All of the comparison groups demonstrated an improvement in depression and anxiety scores, as well as in some SF-36 categories. The subgroups with the greatest improvement, seen at 6 months, were found in the high anxiety group (Cohen's d = 0.52), the high-depression group (Cohen's d = 0.46), and the PTSD group (Cohen's d = 0.41).

CONCLUSIONS

The results suggest IHCP is an effective program, improving chronic pain and stress-related depression, anxiety, and health-related quality of life. Of particular interest was a significant improvement in anxiety in the PTSD group. The IHCP model offers innovative treatment options that are low risk, low cost, and acceptable to patients and providers.

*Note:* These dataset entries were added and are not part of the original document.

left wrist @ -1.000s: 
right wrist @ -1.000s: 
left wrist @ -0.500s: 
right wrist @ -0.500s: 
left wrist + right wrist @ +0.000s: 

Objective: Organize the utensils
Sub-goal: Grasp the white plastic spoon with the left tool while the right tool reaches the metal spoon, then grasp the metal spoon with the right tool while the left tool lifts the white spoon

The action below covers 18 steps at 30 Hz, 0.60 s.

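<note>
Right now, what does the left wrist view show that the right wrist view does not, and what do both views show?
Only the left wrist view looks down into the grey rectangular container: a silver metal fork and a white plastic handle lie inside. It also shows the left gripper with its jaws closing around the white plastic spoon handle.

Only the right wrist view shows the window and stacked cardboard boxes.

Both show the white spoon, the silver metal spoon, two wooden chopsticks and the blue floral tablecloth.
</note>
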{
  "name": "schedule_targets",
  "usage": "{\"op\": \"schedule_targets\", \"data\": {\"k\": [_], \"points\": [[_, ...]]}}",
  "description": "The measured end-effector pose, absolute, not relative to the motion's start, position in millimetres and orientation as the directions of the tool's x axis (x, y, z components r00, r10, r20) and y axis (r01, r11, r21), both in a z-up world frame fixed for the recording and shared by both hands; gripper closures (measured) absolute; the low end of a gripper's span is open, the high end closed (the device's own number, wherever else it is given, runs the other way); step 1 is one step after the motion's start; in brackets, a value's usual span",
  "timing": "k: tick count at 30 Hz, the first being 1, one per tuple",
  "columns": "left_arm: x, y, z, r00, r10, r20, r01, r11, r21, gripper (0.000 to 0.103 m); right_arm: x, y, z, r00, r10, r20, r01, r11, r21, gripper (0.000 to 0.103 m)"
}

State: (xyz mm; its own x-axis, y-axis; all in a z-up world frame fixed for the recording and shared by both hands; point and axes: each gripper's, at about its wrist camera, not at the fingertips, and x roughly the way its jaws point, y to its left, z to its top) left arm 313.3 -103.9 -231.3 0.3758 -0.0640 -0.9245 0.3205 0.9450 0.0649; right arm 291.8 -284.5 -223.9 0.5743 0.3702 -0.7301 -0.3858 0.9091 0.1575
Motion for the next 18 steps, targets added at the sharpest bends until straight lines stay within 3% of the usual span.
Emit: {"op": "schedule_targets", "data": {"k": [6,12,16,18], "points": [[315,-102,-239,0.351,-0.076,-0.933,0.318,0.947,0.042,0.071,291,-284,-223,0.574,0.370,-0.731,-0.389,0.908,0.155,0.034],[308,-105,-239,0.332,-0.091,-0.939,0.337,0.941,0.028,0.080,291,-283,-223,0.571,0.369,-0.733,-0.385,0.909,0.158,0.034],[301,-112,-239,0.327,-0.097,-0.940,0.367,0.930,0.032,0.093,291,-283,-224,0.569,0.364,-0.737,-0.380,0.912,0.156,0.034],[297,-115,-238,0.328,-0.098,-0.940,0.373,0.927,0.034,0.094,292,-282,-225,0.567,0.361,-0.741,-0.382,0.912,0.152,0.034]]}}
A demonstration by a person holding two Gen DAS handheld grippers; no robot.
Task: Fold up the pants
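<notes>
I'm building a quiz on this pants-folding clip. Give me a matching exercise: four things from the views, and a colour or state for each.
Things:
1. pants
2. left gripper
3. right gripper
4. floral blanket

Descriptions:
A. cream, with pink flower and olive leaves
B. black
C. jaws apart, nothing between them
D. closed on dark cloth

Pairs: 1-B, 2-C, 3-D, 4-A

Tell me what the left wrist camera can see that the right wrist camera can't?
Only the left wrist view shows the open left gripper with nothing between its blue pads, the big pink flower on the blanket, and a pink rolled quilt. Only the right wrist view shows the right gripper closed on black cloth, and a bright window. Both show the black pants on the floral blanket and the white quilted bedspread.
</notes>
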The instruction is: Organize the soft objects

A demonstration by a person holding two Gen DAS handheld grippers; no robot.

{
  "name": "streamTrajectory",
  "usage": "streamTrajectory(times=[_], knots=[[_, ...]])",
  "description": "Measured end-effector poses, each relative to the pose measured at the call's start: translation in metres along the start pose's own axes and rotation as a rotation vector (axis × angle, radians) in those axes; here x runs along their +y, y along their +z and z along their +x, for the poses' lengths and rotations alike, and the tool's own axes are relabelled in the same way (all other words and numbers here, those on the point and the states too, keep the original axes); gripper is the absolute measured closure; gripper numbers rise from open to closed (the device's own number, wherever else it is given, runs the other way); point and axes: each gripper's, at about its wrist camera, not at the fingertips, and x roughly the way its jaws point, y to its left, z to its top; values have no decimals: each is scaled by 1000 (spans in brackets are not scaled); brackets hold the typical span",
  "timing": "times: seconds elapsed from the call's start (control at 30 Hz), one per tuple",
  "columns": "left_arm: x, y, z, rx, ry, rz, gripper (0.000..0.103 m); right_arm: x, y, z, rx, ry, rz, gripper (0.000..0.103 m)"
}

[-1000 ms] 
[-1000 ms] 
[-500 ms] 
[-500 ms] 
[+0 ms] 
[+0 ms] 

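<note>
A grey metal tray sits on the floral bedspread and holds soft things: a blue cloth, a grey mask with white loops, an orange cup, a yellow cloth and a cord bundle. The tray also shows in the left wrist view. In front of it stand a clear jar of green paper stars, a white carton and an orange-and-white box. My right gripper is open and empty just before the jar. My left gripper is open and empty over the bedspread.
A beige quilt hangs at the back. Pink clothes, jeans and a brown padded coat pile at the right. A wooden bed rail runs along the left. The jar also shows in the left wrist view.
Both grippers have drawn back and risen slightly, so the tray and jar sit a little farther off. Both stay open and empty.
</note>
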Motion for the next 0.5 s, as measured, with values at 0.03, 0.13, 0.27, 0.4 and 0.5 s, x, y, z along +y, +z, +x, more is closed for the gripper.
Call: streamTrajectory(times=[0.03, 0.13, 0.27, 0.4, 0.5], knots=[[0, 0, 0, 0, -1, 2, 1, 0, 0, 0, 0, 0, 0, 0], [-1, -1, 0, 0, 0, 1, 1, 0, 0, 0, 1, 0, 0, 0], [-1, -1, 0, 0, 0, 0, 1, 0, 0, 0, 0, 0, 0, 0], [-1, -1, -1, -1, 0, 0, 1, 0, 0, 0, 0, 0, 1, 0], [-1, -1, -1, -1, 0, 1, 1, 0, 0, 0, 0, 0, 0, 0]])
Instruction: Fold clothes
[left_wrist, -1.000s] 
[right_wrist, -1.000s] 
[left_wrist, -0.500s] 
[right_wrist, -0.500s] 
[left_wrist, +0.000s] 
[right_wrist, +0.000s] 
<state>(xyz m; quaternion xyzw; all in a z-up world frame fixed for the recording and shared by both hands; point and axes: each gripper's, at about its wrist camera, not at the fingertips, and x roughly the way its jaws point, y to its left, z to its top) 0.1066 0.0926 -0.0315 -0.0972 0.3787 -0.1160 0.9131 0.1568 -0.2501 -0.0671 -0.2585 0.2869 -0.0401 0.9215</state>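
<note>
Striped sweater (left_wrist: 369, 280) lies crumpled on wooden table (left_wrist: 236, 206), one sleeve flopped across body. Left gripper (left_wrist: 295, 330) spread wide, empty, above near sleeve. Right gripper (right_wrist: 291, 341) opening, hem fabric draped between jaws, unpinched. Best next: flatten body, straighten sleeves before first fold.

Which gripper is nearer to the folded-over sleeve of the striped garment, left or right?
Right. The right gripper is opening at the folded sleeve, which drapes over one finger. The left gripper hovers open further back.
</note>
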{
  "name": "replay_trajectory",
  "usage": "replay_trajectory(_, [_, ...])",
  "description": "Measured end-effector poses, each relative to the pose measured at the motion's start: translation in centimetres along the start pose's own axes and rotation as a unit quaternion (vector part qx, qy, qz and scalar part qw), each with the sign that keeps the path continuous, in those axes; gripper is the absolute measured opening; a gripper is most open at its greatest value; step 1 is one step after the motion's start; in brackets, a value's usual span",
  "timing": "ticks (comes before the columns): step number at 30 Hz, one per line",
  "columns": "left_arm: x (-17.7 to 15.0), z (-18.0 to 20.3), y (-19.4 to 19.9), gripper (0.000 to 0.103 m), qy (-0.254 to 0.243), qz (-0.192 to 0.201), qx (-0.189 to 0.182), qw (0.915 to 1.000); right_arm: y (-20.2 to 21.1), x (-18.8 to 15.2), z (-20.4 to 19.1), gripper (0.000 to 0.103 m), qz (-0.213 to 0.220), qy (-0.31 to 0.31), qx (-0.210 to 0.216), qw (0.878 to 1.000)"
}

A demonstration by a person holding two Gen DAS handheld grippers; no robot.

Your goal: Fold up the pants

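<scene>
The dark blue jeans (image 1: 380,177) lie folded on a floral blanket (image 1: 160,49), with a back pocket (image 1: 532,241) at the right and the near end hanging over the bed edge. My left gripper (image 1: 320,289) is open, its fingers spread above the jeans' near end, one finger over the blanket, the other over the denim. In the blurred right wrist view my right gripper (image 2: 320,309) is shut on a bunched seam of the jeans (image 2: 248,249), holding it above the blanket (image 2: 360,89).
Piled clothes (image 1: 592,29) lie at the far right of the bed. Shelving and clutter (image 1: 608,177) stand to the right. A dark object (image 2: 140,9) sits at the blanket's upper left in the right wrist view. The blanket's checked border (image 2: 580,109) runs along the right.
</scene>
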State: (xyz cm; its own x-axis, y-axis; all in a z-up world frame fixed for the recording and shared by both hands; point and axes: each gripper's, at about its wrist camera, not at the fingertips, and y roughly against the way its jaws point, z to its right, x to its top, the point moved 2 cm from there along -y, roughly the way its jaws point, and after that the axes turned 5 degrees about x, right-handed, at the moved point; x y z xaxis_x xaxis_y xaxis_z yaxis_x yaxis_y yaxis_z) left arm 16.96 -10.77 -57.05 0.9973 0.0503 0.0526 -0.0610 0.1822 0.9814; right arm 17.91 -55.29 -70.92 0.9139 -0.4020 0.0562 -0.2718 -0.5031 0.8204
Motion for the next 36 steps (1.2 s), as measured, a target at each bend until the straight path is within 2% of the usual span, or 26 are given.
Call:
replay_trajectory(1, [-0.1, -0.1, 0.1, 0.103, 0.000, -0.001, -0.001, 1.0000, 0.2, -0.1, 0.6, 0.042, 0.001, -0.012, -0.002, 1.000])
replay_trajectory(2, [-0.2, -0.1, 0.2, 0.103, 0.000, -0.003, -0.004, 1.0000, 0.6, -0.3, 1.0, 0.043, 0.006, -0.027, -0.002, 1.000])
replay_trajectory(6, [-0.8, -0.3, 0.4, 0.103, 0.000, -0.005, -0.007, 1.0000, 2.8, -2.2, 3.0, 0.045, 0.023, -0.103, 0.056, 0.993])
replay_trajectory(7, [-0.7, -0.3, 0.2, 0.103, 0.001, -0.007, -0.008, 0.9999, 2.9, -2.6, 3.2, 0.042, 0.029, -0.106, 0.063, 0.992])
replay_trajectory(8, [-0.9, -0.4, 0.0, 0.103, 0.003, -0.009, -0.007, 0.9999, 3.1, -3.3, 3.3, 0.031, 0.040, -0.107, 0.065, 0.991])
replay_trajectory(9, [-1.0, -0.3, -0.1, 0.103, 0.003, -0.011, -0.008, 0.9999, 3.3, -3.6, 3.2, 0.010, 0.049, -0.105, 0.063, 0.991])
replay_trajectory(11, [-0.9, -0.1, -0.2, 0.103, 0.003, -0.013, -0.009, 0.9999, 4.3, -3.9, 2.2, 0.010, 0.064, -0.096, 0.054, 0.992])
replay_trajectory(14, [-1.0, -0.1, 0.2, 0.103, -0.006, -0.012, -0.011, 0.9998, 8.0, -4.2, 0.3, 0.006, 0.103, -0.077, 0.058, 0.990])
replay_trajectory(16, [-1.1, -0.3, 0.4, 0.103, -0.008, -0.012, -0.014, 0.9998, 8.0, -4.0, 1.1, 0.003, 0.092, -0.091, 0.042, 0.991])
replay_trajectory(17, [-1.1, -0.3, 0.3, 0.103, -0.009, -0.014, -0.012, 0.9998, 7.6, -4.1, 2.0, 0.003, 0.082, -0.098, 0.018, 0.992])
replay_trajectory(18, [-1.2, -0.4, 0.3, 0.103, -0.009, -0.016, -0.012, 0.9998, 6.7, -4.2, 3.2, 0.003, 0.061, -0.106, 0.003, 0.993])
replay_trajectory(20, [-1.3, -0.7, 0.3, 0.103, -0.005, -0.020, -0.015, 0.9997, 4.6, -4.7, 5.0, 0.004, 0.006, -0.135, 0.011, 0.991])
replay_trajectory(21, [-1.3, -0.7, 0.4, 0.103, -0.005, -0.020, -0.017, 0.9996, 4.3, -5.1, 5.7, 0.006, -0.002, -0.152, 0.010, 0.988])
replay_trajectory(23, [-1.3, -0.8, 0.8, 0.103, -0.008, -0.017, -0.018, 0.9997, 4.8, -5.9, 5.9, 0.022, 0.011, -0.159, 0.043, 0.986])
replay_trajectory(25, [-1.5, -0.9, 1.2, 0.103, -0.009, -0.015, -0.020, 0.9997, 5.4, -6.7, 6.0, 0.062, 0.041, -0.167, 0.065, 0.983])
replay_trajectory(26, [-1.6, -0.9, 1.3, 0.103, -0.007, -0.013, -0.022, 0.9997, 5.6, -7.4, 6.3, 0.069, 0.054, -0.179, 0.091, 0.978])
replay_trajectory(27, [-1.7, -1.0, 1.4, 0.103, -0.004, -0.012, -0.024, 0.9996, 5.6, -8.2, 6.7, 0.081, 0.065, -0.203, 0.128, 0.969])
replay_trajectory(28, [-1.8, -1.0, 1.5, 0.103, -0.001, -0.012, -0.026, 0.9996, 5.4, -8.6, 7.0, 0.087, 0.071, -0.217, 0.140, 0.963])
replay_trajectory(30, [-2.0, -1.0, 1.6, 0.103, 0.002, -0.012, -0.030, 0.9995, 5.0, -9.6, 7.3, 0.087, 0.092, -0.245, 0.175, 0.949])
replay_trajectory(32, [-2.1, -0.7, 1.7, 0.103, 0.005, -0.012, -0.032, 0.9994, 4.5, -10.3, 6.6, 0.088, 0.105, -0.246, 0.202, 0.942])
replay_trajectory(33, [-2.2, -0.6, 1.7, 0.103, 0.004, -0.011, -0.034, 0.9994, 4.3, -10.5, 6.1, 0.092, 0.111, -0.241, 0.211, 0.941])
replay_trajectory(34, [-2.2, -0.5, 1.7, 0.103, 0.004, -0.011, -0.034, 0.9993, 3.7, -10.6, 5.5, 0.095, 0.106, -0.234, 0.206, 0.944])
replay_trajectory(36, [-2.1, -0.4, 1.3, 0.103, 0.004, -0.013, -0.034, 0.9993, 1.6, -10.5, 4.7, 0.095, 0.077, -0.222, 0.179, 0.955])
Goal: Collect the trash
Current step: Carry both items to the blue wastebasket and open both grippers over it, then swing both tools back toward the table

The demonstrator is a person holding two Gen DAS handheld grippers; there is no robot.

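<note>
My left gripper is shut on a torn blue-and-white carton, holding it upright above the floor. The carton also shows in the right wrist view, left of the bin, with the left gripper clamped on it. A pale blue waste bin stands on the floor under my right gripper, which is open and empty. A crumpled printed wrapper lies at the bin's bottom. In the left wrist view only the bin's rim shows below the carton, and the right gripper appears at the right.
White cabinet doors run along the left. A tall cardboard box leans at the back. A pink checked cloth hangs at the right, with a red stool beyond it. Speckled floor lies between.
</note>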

Williams JW Jr, Gierisch JM, McDuffie J, Strauss JL, Nagi A.  An Overview of Complementary and Alternative Medicine Therapies for Anxiety and Depressive Disorders: Supplement to Efficacy of Complementary and Alternative Medicine Therapies for Posttraumatic Stress Disorder.  Washington (DC): Department of Veterans Affairs (US); 2011 Aug.

BACKGROUND

VA is committed to expanding the breadth of posttraumatic stress disorder (PTSD)-related services available to Veterans. Since depressive and anxiety disorders share common features with PTSD, this report was commissioned to examine the efficacy of complementary and alternative medicine (CAM) therapies for the treatment of depressive and anxiety disorders as a means to detect treatments that might be applicable to PTSD.

METHODS

The key questions (KQs) were adapted from the parent report, Efficacy of Complementary and Alternative Medicine Therapies for Posttraumatic Stress Disorder. We searched MEDLINE® (via PubMed®) and the Cochrane Database of Systematic Reviews for recent English-language systematic reviews (SRs) that examined the literature on mind-body medicine, manipulative and body-based practices, and movement or energy therapies, excluding nutritionals, herbal remedies and other supplements. To be included, SRs had to be published within the past five years and be evaluated as a "fair" or "good" quality. Titles, abstracts, and articles were reviewed in duplicate, and relevant data were abstracted by authors trained in the critical analysis of literature.

KEY FINDINGS

We identified five relevant SRs on mind-body CAM therapies, but none on manipulative and body-based, movement-based, or energy therapies. Most primary studies were small trials that did not provide descriptions of CAM strategies adequate to permit replication. Dose, duration, and frequency of interventions sometimes varied widely.